We begin by noting that appellant does not challenge on appeal the validity of his arrest, the officers’ right to impound his car, the officers’ right generally to inventory the car’s contents (with the exception of their opening the lockbox), or the search or inventory of the lockbox under the Fourth Amendment. Rather, he challenges the officers’ right, under Texas Constitution article I, section 9, to open the lockbox and to review its contents as part of the vehicle’s post-arrest inventory. See Tex. Const. art. I, § 9.
The trial court found in pertinent part as follows:
11.Officer Shiller began to inventory the vehicle in preparation for impoundment.
. . .
13.Officer Shiller’s inventory was conducted in accordance with the Katy Police Department’s standard operating procedures for such inventories.
. . .
16.During the inventory, Officer Hughes discovered a locked box in the rear of the vehicle.
17.During the inventory, Officer Shiller opened the box, and found the substance that is the basis of Defendant’s motion to suppress.
The trial court expressly concluded, in pertinent part:
2.The search of ERIC ROTHENBERG’s vehicle was a routine automobile inventory search made without warrant in accordance with the police department’s standard operating procedures.
3.The search of the box in ERIC ROTHENBERG’s vehicle was within the scope of a reasonable routine automobile inventory search made without a warrant.
The trial court made no findings or conclusions concerning any other basis to justify the search of the lockbox.
The inventory has long been recognized as falling outside the Fourth Amendment’s warrant requirement.
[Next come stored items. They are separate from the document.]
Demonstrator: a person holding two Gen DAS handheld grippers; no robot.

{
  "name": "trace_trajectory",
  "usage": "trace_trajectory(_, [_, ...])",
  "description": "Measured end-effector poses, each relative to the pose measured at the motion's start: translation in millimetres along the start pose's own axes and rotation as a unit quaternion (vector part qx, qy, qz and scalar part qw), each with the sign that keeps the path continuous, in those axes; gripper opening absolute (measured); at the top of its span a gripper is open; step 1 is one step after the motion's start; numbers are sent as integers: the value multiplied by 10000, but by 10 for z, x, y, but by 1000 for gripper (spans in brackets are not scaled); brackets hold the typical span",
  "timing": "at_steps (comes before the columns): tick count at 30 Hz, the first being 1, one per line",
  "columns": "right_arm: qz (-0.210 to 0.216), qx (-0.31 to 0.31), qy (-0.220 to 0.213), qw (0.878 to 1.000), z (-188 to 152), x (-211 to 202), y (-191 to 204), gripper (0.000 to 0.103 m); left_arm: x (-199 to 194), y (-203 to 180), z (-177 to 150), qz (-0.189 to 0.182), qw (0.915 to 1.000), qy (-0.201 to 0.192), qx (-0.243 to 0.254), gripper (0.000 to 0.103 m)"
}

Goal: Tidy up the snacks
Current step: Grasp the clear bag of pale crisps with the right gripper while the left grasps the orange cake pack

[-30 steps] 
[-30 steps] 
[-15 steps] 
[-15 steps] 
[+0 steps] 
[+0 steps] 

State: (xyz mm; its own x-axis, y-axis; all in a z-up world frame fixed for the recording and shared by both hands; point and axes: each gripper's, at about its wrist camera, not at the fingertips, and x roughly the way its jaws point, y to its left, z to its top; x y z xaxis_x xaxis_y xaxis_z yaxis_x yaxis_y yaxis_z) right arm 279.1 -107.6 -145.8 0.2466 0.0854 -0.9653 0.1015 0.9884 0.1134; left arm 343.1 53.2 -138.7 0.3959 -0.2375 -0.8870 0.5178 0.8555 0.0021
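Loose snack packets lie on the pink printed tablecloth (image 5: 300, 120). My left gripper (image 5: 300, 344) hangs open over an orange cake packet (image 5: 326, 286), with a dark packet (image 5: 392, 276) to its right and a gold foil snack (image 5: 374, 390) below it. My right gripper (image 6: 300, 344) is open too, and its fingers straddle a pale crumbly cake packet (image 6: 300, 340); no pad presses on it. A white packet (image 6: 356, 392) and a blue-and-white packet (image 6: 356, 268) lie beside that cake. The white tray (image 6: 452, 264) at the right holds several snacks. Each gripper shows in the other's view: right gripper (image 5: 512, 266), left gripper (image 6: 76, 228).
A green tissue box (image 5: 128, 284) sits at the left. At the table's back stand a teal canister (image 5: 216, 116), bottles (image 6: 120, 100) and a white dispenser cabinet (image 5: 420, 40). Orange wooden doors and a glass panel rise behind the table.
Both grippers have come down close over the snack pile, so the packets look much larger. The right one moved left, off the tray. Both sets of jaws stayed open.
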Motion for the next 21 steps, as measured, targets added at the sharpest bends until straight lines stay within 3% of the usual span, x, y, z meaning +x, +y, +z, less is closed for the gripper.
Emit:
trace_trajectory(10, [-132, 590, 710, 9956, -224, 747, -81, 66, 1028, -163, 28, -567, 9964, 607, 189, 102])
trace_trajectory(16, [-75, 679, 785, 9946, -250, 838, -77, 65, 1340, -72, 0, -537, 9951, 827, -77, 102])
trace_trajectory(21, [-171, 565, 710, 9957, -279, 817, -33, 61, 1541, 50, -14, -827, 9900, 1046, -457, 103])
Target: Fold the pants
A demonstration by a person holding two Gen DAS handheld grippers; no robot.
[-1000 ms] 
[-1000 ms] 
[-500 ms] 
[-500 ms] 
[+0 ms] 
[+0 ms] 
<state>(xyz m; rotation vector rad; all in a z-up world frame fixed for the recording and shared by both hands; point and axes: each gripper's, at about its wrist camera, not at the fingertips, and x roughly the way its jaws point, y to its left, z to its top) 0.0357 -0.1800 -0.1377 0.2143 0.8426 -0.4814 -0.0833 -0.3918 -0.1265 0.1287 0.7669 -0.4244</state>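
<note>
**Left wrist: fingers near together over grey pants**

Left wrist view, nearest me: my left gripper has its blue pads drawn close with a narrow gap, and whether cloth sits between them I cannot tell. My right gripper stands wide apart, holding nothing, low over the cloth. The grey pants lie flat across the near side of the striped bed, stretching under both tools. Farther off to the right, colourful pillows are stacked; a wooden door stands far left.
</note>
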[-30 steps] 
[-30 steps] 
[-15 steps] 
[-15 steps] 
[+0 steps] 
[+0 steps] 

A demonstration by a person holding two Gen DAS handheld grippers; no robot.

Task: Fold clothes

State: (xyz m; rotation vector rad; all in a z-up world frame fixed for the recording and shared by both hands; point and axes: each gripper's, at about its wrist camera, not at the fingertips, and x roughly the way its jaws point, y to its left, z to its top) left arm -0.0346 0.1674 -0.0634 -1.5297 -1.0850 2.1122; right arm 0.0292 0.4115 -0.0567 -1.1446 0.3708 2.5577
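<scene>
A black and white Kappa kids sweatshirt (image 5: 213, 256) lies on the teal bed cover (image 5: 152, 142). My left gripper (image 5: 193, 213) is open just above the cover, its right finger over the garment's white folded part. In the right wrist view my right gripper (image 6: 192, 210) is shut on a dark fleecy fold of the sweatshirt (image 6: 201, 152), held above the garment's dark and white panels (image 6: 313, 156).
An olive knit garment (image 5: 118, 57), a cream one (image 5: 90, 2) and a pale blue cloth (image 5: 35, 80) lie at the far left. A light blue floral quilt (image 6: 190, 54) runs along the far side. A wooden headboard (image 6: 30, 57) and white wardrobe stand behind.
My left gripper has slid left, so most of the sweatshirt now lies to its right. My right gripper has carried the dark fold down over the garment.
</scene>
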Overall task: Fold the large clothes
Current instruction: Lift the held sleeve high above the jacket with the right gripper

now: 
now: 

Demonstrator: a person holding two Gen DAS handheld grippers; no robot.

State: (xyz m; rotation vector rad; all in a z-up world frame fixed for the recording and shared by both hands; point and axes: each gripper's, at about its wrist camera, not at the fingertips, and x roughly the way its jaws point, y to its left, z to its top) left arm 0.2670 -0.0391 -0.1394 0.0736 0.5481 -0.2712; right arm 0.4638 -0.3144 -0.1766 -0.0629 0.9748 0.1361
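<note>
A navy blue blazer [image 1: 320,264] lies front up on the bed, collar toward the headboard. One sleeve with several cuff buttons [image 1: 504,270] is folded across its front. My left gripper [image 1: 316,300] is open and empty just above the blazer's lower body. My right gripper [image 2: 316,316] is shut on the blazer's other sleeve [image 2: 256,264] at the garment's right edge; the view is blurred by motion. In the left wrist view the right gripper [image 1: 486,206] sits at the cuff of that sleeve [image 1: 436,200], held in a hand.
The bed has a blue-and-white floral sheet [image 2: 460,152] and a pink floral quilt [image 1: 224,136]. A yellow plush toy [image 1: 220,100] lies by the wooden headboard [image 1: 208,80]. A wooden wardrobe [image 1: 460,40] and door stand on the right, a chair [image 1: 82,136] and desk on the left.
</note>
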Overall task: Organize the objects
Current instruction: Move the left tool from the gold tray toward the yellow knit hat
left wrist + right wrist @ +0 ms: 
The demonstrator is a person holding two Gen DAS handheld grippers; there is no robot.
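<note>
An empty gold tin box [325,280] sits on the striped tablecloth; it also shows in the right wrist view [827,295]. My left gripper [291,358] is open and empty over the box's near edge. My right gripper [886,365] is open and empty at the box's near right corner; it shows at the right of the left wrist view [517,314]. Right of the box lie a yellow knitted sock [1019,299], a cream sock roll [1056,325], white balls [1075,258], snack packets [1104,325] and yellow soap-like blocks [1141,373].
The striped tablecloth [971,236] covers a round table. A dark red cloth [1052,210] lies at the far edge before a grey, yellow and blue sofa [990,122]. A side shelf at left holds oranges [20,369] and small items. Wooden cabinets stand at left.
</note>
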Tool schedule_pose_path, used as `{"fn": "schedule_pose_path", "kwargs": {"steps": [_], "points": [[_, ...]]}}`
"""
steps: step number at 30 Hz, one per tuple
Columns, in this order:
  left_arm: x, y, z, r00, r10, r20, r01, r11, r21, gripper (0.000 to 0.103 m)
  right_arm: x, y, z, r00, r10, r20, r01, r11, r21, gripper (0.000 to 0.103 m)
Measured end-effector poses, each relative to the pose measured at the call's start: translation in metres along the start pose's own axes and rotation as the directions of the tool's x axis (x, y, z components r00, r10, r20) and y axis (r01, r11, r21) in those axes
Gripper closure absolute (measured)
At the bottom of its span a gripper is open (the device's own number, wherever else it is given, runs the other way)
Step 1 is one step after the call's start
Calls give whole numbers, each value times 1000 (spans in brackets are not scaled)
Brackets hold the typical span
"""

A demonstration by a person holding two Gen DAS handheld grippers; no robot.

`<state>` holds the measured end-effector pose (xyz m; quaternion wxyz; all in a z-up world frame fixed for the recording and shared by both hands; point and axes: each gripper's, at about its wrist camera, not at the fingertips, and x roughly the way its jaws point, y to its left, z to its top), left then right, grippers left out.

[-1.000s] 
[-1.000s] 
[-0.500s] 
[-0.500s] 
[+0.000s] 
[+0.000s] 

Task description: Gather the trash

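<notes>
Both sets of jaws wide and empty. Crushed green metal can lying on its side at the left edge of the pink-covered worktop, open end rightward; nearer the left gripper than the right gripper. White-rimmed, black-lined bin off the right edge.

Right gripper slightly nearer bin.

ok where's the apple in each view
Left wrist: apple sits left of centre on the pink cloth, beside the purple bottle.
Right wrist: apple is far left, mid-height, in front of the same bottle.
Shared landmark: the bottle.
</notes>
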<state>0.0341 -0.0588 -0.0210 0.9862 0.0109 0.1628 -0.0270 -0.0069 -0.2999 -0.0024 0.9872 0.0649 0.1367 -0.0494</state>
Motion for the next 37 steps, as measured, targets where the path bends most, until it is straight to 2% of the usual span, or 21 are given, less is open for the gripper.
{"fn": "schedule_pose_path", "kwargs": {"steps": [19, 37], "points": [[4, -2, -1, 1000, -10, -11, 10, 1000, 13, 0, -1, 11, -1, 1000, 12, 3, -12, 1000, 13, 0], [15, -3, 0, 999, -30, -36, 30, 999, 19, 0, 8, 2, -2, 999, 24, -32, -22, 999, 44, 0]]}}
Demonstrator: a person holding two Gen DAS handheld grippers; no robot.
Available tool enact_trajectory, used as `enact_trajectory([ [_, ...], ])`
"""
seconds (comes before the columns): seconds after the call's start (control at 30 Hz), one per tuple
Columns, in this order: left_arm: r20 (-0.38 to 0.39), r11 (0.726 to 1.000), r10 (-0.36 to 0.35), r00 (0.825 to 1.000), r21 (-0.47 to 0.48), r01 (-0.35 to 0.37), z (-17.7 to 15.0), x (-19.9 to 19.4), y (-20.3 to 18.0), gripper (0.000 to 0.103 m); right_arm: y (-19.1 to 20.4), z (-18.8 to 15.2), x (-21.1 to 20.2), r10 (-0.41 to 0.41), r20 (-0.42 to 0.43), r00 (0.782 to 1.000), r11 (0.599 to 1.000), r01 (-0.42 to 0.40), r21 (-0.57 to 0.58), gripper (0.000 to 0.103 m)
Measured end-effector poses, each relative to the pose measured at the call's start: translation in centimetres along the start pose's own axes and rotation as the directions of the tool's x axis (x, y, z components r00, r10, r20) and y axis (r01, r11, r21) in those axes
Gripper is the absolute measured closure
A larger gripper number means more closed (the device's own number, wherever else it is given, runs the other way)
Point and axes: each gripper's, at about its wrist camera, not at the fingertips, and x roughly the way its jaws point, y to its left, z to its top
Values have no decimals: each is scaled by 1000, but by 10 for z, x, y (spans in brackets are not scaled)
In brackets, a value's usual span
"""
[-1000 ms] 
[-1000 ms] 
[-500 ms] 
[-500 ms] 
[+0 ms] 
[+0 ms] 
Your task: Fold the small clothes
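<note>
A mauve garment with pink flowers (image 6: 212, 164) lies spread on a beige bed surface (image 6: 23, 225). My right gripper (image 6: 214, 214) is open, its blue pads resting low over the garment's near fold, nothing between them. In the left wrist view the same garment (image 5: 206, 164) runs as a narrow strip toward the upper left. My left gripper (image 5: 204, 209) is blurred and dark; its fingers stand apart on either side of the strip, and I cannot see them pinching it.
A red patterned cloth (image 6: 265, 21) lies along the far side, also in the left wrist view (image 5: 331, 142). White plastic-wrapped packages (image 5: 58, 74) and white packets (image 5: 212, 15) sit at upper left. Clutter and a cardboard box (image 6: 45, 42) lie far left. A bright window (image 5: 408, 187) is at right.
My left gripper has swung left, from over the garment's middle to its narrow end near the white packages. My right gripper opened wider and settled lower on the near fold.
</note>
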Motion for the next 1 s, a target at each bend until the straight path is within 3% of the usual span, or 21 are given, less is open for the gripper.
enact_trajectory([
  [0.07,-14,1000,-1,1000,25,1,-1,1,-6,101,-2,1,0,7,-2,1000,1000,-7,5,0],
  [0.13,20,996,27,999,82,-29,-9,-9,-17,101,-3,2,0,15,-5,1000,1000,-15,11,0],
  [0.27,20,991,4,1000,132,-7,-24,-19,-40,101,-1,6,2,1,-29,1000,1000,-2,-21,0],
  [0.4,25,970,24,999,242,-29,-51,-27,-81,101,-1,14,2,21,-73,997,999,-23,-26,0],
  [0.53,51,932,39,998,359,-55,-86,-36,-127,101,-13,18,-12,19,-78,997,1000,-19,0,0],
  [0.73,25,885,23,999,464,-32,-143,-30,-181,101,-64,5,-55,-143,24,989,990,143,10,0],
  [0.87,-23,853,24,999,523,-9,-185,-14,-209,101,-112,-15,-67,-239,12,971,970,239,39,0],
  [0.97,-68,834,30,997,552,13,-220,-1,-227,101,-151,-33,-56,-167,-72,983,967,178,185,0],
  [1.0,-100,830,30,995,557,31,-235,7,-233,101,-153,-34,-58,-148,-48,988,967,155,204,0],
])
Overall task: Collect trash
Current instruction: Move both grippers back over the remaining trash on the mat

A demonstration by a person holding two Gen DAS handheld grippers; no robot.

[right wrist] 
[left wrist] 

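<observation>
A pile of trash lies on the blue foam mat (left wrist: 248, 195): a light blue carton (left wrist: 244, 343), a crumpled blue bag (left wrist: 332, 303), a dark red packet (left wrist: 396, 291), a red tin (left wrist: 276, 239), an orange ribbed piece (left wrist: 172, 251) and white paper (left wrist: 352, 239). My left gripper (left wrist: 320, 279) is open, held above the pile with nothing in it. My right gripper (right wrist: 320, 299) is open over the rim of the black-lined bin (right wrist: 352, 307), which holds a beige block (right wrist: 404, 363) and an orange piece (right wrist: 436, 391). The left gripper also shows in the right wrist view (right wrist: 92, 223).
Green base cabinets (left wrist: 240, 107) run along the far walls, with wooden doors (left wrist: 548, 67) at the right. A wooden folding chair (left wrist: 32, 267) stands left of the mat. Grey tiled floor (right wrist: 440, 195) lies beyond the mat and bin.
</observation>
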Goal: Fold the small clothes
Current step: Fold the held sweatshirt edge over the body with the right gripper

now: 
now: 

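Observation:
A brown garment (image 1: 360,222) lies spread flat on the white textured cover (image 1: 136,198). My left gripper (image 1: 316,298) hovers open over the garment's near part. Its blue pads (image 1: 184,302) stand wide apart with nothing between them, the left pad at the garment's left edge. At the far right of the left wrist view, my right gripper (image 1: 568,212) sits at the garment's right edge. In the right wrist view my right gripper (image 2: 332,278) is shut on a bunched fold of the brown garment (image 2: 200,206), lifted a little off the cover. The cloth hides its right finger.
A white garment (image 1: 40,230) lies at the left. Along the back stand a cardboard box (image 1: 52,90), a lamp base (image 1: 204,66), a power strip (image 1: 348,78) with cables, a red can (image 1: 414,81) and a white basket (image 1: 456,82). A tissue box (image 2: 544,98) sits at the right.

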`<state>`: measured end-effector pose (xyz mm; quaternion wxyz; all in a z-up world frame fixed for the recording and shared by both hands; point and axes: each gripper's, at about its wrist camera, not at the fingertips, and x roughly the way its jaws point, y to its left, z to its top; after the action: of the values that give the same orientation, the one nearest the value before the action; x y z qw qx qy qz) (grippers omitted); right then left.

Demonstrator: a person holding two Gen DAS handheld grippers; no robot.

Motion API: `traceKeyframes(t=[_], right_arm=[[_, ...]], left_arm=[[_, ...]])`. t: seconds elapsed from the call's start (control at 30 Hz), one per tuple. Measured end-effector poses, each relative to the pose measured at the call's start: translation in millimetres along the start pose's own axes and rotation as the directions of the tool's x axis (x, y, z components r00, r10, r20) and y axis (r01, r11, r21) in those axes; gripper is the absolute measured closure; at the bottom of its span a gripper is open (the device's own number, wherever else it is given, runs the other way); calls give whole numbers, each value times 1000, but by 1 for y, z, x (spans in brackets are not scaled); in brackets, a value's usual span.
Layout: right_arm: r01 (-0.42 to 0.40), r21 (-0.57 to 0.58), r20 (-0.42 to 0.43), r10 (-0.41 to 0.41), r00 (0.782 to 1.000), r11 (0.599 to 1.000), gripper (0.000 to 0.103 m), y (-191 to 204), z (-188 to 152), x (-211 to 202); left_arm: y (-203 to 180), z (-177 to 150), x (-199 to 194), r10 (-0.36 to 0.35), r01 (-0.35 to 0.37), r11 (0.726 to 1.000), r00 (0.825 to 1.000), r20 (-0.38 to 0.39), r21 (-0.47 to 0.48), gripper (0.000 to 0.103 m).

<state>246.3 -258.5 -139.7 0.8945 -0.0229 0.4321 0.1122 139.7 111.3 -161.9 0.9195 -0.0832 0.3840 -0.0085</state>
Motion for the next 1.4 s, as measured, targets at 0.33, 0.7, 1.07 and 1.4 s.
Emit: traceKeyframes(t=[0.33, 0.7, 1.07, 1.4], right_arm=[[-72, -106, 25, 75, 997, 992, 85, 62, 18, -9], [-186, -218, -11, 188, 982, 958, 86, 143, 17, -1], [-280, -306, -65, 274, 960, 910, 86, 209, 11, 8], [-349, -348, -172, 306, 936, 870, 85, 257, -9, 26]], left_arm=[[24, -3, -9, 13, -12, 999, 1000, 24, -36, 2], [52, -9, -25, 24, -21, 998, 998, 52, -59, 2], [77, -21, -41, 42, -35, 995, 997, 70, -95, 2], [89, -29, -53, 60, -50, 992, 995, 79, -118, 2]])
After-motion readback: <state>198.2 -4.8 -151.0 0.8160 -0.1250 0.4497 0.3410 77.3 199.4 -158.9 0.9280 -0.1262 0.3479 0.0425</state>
See Colorado v. Bertine, 479 U.S. 367, 371, 107 S. Ct. 738, 741 (1987). The policies supporting inventories are the need to protect the owner’s property while it is in police custody, to protect police from claims of lost, stolen, or vandalized property that is in their custody, and to protect the police from potential danger. See Florida v. Wells, 495 U.S. 1, 4, 110 S. Ct. 1632, 1635 (1990); Garza, 2004 WL 1172323, at *2. As appellant notes, the Fourth Amendment to the United States Constitution allows police to open closed—even locked—containers as part of the inventory of an automobile, as long as they do so in accordance with standardized police procedures and as long as the police do not act in bad faith or for the sole purpose of investigation. See Wells, 495 U.S. at 4, 110 S. Ct. at 1635; Bertine, 479 U.S. at 375-76, 107 S. Ct. at 741-42; Garza, 2004 WL 1172323, at *3.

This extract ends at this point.